Nach § 12 Abs. III VVG sind die Ansprüche auf Leistungen, die der Versicherer abgelehnt hat, gerichtlich geltend zu machen, mithin sowohl gegenwärtige als auch künftige Ansprüche.

Ansprüchen aus einem neuen Versicherungsfall, etwa nach einer Verschlechterung des Gesundheitszustands oder wegen neu hinzutretender Erkrankungen, die von der früheren Ablehnung noch nicht erfaßt worden sind, kann der Fristablauf nicht entgegengehalten werden. Über einen neuen Versicherungsfall hat der Versicherer auch erneut - eventuell wiederum mit Fristsetzung nach § 12 Abs. III VVG - zu entscheiden.

Das Vorliegen eines neuen Versicherungsfalls behauptet die Klägerin nicht.

2) Auch soweit die Klägerin erstmals in zweiter Instanz aus abgetretenem Recht vorgehen will und Ansprüche des versicherten W verfolgt, die dieser nach § 7 Abs. 1 ABBUZ (Bl. 27 GA) womöglich neben der VN geltend machen kann, bleibt ihre Berufung erfolglos.

Die in der Verfolgung abgetretener Ansprüche liegende Klageänderung ist nicht zulässig (§ 533 ZPO). Denn die Klageänderung stützt sich auf Tatsachen, die erstmals in zweiter Instanz behauptet worden sind und dem Novenausschluß des § 531 Abs. II ZPO unterliegen.

In erster Instanz war es stets unstreitig, daß es die Klägerin war, die im eigenen Namen Ansprüche auf Leistungen aus der BUZ geltend gemacht hat.

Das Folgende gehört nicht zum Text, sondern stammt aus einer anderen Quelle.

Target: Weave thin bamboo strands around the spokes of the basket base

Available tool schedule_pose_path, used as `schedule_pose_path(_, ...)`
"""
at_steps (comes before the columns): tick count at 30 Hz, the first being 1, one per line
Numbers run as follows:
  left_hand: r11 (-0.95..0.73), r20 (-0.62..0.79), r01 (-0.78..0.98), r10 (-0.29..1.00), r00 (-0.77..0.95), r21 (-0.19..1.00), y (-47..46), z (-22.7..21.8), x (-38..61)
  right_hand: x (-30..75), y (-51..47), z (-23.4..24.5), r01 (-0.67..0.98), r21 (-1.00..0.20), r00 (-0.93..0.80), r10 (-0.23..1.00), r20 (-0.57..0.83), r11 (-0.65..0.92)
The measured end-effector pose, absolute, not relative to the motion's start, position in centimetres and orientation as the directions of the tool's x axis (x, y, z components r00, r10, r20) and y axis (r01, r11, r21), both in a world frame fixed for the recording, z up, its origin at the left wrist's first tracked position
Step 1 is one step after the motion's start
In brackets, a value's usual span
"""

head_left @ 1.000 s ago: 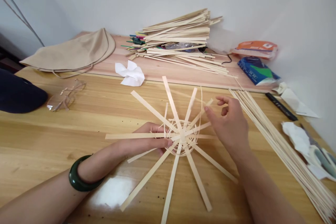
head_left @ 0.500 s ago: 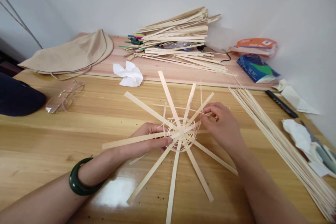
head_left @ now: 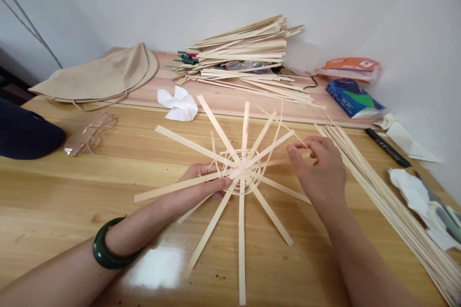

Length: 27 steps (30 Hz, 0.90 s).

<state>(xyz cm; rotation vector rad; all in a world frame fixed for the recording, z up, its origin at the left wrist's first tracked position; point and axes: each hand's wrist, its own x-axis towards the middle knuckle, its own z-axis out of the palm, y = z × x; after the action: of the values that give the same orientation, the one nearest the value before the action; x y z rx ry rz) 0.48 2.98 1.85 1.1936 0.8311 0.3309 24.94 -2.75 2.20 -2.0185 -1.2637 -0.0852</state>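
Note:
A round woven bamboo base point(head_left: 242, 172) lies at the middle of the wooden table, with flat pale spokes radiating from it and thin strands wound around its centre. My left hand point(head_left: 201, 184) grips its left side, the thumb lying along a spoke. My right hand point(head_left: 319, 165) is to the right of the weave, its fingertips pinched on a thin bamboo strand point(head_left: 279, 129) that rises from the weave. A green jade bangle point(head_left: 108, 244) circles my left wrist.
Behind the weave lie a heap of bamboo strips point(head_left: 245, 53) and white tissue point(head_left: 178, 104). A long bundle of bamboo sticks point(head_left: 385, 201) runs along the right. Glasses point(head_left: 90, 134), a beige cloth point(head_left: 101, 74) and a dark navy object point(head_left: 25, 136) sit left.
The woven base and its spokes have turned counterclockwise and shifted left. My right hand has moved right, drawing the thin strand outward. My left hand still holds the base.

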Motion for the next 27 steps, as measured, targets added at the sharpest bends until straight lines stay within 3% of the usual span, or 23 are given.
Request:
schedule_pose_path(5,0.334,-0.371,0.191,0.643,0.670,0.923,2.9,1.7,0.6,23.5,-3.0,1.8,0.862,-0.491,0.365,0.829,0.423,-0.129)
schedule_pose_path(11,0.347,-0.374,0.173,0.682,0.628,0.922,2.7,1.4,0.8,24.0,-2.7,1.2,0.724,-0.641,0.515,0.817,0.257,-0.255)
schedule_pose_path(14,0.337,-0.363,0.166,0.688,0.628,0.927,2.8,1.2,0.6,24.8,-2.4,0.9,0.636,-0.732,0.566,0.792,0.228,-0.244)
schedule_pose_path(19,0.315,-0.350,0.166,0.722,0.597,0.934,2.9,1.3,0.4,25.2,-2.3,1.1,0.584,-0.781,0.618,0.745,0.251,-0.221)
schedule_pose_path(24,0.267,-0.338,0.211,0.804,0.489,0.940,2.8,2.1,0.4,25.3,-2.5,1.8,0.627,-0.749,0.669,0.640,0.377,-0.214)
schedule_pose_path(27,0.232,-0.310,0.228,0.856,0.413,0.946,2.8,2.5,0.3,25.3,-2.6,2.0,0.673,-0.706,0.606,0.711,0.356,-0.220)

Die Behauptung, nicht nur die Klägerin, sondern der versicherte W habe selbst Ansprüche aus der BUZ geltend gemacht und hätte folglich gemäß § 7 der "Allgemeinen Bedingungen für Berufsunfähigkeitsleistungen" belehrt werden müssen, ist erstmals in zweiter Instanz vorgetragen worden. Die Behauptung ist auch nicht unstreitig: Unstreitig ist zwar die Vorkorrespondenz, die mit Ausnahme des an die Klägerin gerichteten Ablehnungsschreibens vom 15.10.2002 mit dem versicherten W geführt worden ist. Die Beklagte hat jedoch behauptet, die zur Leistungsbearbeitung auszufüllenden Formulare hätten auf Wunsch der Klägerin an den Versicherten geschickt werden sollen. Der Versicherte W habe zu keinem Zeitpunkt einen eigenen Anspruch geltend gemacht.

Die erstmals in zweiter Instanz behauptete Tatsache, auch W sei als Anspruchsteller aufgetreten, ist nicht zuzulassen, da die Voraussetzungen des § 531 Abs. II ZPO nicht vorliegen.

4. Die Nebenentscheidungen beruhen auf den §§ 97 Abs. I, 708 Nr. 10, 711 ZPO. Die Zulassung der Revision war nicht veranlaßt (§ 543 ZPO n.F.).